Das Gas im Balken ist kalt und tritt praktisch nur in Form von Molekülen auf, daher ist seine Strahlung im Radiobereich sehr schwach. Jetzt gibt es eine neue, elegante Methode, dieses Gas und seine Bewegung zu untersuchen. Polarisierte Radiostrahlung zeigt die Stärke und Richtung der Magnetfelder, die bei schnellen Gasbewegungen mitgerissen werden. Daher ist die Karte der Magnetfeldrichtungen gleichzeitig eine Momentaufnahme des Strömungsfeldes. In NGC1097 wird erstmals die Stoßfront von einigen 10 000 Lichtjahren Länge im Balken unmittelbar sichtbar. Dort ändert sich die Richtung der Strömung abrupt um fast 90 Grad. Im Widerspruch zu den Vorhersagen der Modelle befindet sich die Stoßfront allerdings ziemlich genau in der Mitte des Balkens und nicht am Rand. Für diese Abweichung sind vermutlich die Magnetfelder verantwortlich.

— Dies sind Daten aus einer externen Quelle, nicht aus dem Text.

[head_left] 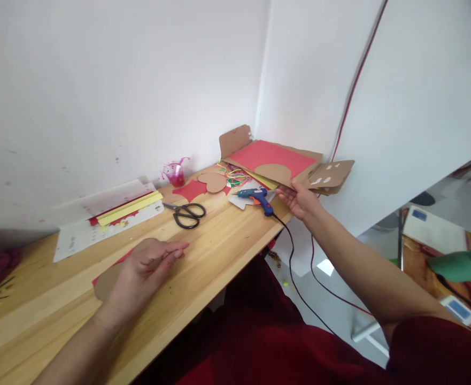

Gas und Magnetfelder in NGC1097 strömen mit etwa 100 Kilometer pro Sekunde Geschwindigkeit nach innen und sammeln sich in einem Ring von rund 5 000 Lichtjahren Durchmesser um das Zentrum. Dort entstehen zahlreiche neue Sterne. Im Zentrum selbst wird (wie in vielen anderen Galaxien) ein Schwarzes Loch vermutet, dessen Umgebung (nicht das Schwarze Loch selbst!) sich durch starke Radio- und Röntgenstrahlung bemerkbar macht.

Auch der Röntgensatellit ROSAT wurde auf NGC1097 gerichtet, um nach heißem Gas in dieser Galaxie zu suchen. Der größte Teil des heißen Gases steckt in der Tat in der Umgebung des Schwarzen Lochs, aber es gibt auch Röntgenstrahlung aus einer dünnen Gashülle um die gesamte Galaxie. Dieses ist ein Hinweis auf einen heißen Wind, der vom Zentrum nach außen weht, umgekehrt zum Strom des kalten Gases.

Jedes Schwarze Loch muß regelmäßig mit frischem Material (Gas oder Sternen) gefüttert werden, sonst kommt die Strahlung aus seiner Umgebung rasch zum Erliegen. Ein zentraler Ring ist jedoch eine schlechte Futterquelle, denn Gas und Sterne rotieren darin auf stabilen Kreisbahnen. Um in das Schwarze Loch einstürzen zu können, ist ein Bremsmechanismus notwendig, der bisher unbekannt war.

Die neuen Radiobeobachtungen zeigen eine mögliche Lösung dieses Problems: Das Magnetfeld im zentralen Ring hat die Form einer Spirale, steht also (anders als im Balken) in einem Winkel zur Bewegung des Gases. Dadurch treten magnetische Kräfte auf, die ausreichen, um etwa eine Sonnenmasse an Gas pro Jahr in Richtung Zentrum abzulenken – genug, um den "Hunger" des Schwarzen Lochs zu stillen.

Bisher wurde vermutet, daß die Fütterung des zentralen Schwarzen Lochs vor allem durch Material erfolgt, das von außen in die Galaxie einfällt, zum Beispiel durch die Anziehung einer kleinen Nachbargalaxie ("Kosmischer Kannibalismus"). Die neuen Beobachtungen zeigen jedoch, daß zumindestens die Balkengalaxien nicht auf solche seltenen Ereignisse angewiesen sind, sondern ihr Schwarzes Loch selbst füttern können. Somit wird verständlich, weshalb in allen grossen Balkengalaxien helle Radio- und Röntgenquellen im Zentrum nachgewiesen werden.